The reset_index is not important, it’s the only thing I understood from the assignment that adds on the left column of the output dataframe the indexes 0,1,…
My problem is how to structure the function age_statistics, I really don’t know from where to start.

I don’t know pandas at all, but it sounds like you’re attempting to look at this empty function and write the code straight without any help, and that’s nearly impossible if you don’t know the library deeply. What happens is you are told “make this do summary stats for F/M gender”. That’s it. Just a goal.

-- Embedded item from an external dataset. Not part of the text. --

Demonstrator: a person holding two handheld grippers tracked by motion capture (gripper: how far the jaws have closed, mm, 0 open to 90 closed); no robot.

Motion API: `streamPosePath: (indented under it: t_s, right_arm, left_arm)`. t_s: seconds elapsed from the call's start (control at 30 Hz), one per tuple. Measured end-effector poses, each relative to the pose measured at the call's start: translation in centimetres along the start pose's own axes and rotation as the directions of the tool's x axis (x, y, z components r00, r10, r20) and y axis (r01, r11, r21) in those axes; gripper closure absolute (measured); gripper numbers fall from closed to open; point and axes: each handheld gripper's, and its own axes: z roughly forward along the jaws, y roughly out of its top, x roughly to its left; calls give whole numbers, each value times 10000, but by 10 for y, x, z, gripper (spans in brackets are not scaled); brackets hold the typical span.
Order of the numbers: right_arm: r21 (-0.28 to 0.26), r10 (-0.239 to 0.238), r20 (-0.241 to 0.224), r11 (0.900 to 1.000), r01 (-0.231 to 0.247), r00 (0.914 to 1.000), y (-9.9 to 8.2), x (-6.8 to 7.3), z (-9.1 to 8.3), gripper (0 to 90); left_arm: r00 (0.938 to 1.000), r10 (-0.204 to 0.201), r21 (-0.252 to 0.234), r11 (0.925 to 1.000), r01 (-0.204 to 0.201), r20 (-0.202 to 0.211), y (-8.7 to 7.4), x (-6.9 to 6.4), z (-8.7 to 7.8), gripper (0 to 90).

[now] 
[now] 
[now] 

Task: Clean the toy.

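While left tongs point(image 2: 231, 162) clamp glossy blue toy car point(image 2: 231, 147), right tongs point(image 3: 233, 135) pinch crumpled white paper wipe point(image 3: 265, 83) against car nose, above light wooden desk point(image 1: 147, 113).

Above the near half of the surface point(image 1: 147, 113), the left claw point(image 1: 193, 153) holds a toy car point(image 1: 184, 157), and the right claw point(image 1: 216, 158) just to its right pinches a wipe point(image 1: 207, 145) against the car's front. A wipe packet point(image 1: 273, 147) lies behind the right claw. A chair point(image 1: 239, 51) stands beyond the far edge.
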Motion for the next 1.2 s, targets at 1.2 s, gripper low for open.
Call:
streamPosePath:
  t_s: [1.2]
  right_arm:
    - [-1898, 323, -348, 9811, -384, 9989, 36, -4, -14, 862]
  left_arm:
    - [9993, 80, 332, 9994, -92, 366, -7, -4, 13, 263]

You’re not given the code and you have to figure out how to go from nothing to code.

The problem is, not even top professionals like me can go from nothing working code using pure code if they’ve never used the library. We all write out notes and comments and then “fill in the blanks” to figure it out.

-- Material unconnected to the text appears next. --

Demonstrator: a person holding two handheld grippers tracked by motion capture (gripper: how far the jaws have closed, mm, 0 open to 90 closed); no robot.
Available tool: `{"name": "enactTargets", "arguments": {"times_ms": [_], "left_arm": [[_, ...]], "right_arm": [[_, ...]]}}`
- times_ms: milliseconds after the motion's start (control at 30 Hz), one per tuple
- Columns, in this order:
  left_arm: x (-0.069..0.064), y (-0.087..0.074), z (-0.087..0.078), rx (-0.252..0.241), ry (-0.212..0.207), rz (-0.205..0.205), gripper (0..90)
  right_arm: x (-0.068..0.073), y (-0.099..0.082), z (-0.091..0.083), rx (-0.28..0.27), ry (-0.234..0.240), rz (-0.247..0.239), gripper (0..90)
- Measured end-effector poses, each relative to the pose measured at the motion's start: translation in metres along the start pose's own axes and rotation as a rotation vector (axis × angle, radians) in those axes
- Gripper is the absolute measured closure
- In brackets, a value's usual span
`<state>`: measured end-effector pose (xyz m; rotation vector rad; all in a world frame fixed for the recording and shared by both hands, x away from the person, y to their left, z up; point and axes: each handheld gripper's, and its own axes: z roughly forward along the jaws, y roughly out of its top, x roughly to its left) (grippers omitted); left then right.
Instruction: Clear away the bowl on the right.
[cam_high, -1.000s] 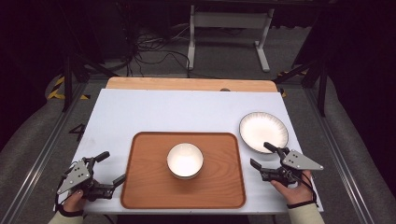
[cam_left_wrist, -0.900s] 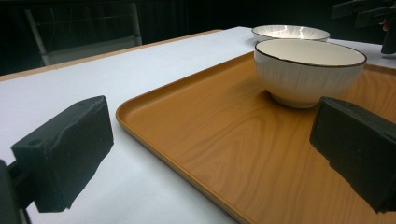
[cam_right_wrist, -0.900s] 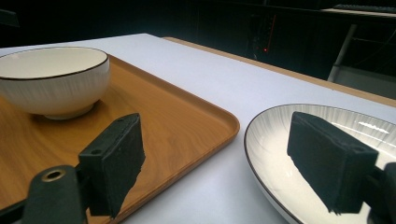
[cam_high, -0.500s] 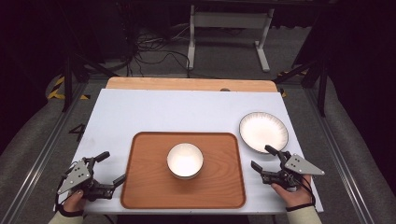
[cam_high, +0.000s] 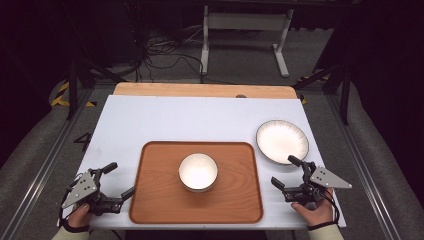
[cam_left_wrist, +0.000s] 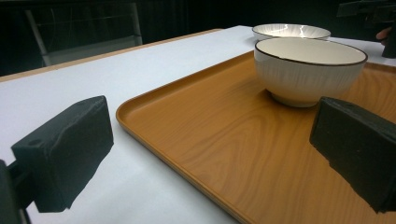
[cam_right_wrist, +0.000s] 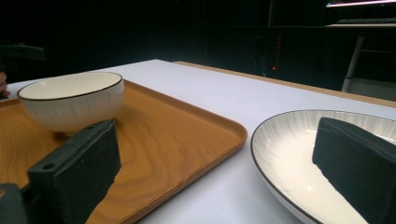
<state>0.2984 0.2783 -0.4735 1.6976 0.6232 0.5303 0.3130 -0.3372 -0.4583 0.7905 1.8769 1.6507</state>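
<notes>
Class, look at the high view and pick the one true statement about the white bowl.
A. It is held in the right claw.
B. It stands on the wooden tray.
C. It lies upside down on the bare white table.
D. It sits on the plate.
B. The bowl stands upright near the middle of the wooden tray, apart from the plate, which rests on the white table to the tray's right.

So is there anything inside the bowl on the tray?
Empty: the bowl shows only its bare white inside, standing upright on the tray.
</notes>
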Motion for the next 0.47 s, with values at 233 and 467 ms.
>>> {"name": "enactTargets", "arguments": {"times_ms": [233, 467], "left_arm": [[0.0, 0.0, 0.0, 0.001, 0.0, 0.0, 0.3], [0.0, 0.0, 0.0, 0.0, 0.0, 0.0, 0.3]], "right_arm": [[-0.0006, 0.0, 0.0, -0.001, -0.003, 0.005, 0.0], [-0.0015, 0.0, 0.0, 0.0, -0.003, 0.014, 0.0]]}}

What you should do is start with an human description of the steps, convert those to “pseudo-code”, then slowly convert that to real working code, running it constantly as you go.

Step 1:

def age_statistics(df, age, mean):
   # get the stuff from the thing
   # extract the other stuff
   # if the stuff is X then format it

Keep in mind this is fake as it’s just a demo. Once you have the idea written out in steps in your own words, you convert it to fake code comments:

def age_statistics(df, age, mean):
  # thing = stuff get
  # other_stuff = thing get
  # if stuff == X
  #    # format X

Then you take each of those and research in pandas how to do that line. After you fill in each line with code you think works run it. run it constantly. If you aren’t running this at least 1-2 times per line of code you write, then delete it and do it again.

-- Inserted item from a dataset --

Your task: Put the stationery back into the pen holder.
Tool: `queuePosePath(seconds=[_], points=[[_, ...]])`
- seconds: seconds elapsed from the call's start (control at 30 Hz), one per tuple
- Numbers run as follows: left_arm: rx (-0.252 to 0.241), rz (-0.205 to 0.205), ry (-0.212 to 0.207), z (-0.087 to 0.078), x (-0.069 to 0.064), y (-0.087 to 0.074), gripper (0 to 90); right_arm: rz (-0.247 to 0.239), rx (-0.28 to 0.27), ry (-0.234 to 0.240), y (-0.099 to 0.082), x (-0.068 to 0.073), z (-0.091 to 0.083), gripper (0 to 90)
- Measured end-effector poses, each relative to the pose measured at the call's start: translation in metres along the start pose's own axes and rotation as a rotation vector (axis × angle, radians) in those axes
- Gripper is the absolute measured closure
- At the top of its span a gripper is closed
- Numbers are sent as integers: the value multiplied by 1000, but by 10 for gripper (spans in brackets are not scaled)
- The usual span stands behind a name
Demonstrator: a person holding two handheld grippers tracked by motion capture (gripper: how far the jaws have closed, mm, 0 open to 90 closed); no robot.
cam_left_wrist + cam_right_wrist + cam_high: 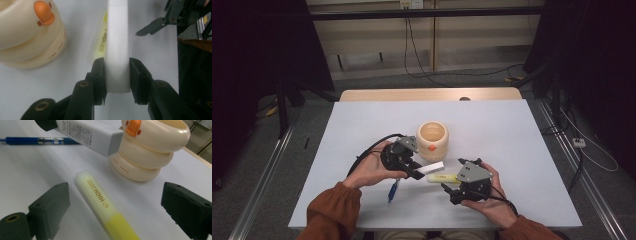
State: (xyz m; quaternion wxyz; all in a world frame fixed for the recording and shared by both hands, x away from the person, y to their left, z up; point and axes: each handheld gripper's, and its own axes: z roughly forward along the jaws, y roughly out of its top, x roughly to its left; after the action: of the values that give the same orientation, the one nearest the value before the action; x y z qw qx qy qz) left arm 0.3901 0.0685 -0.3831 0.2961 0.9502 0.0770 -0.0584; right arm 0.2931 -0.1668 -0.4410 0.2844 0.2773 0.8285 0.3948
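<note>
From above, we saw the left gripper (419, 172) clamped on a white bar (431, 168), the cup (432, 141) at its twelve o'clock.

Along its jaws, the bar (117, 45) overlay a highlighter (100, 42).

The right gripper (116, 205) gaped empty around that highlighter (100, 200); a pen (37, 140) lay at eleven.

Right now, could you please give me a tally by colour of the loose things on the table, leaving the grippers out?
White: 1, the white stick, clamped in the left gripper
Yellow: 1, the highlighter, lying between the open jaws of the right gripper
Blue: 1, the pen
Cream: 1, the duck-faced holder
Total: 4
</note>
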Motion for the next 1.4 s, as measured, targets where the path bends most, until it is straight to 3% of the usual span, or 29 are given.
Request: queuePosePath(seconds=[0.07, 0.13, 0.4, 0.47, 0.5, 0.53, 0.57, 0.83, 0.93, 1.07, 1.27, 1.3, 1.33, 1.4], points=[[-19, -5, -32, 3, 0, -1, 675, -43, 2, -26, 0, 2, 0, 90], [-4, -6, -22, 5, -1, -2, 675, -83, 2, -44, 0, 5, 0, 113], [13, -14, -61, 10, 0, -2, 675, -220, 2, -115, 2, 11, 0, 167], [12, -17, -51, 10, -1, -2, 675, -241, -1, -130, 2, 12, 0, 180], [44, -8, -30, 8, -2, 0, 675, -248, -3, -135, 3, 12, -1, 186], [11, -18, -52, 10, -2, -1, 675, -260, -4, -143, 3, 13, -1, 193], [9, -17, -52, 10, -2, 0, 675, -274, -5, -155, 4, 13, -2, 205], [40, -17, -78, 13, -3, 3, 675, -439, 26, -256, 4, 19, 0, 281], [38, -18, -72, 14, -3, 5, 675, -482, 29, -276, 4, 22, 0, 306], [47, -21, -77, 17, -3, 10, 675, -596, 37, -301, 4, 25, 1, 342], [67, -22, -95, 22, -2, 14, 674, -654, 37, -337, 4, 31, 2, 387], [71, -26, -96, 22, -1, 14, 674, -693, 32, -337, 4, 31, 2, 402], [67, -31, -99, 23, -1, 15, 674, -693, 39, -341, 3, 33, 3, 423], [77, -28, -104, 23, 1, 15, 674, -749, 43, -341, 2, 35, 4, 453]])
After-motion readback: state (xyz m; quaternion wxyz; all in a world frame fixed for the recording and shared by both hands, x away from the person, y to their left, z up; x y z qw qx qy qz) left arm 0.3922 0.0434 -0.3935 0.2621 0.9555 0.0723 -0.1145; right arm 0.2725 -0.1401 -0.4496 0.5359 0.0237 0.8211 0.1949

What I mean by “fill in the blanks” is like this:

def age_statistics(df, age, mean):
   # thing = stuff get
   thing = stuff.get("F")
   # other_stuff = thing get
   # if stuff == X
   # format X

RUN IT! Then next line (these are all fake):

def age_statistics(df, age, mean):
   # thing = stuff get
   thing = stuff.get("F")

   # other_stuff = thing get
   other_stuff = thing.get("other stuff")

   # if stuff == X
   # format X

RUN IT!

def age_statistics(df, age, mean):
   # thing = stuff get
   thing = stuff.get("F")

   # other_stuff = thing get
   other_stuff = thing.get("other stuff")

   # if stuff == X
   if other_stuff == "X":
      # format X
      other_stuff.format("X")

Notice on the last one I did 2 lines since that’s how you make the if work. Now, RUN IT.

This is the process I use when I’m working with a library I don’t know, but I do know what I need to get done. Try it.

1 Like

Hi zedshaw,many thanks, I’ll try to work out the code following your steps!!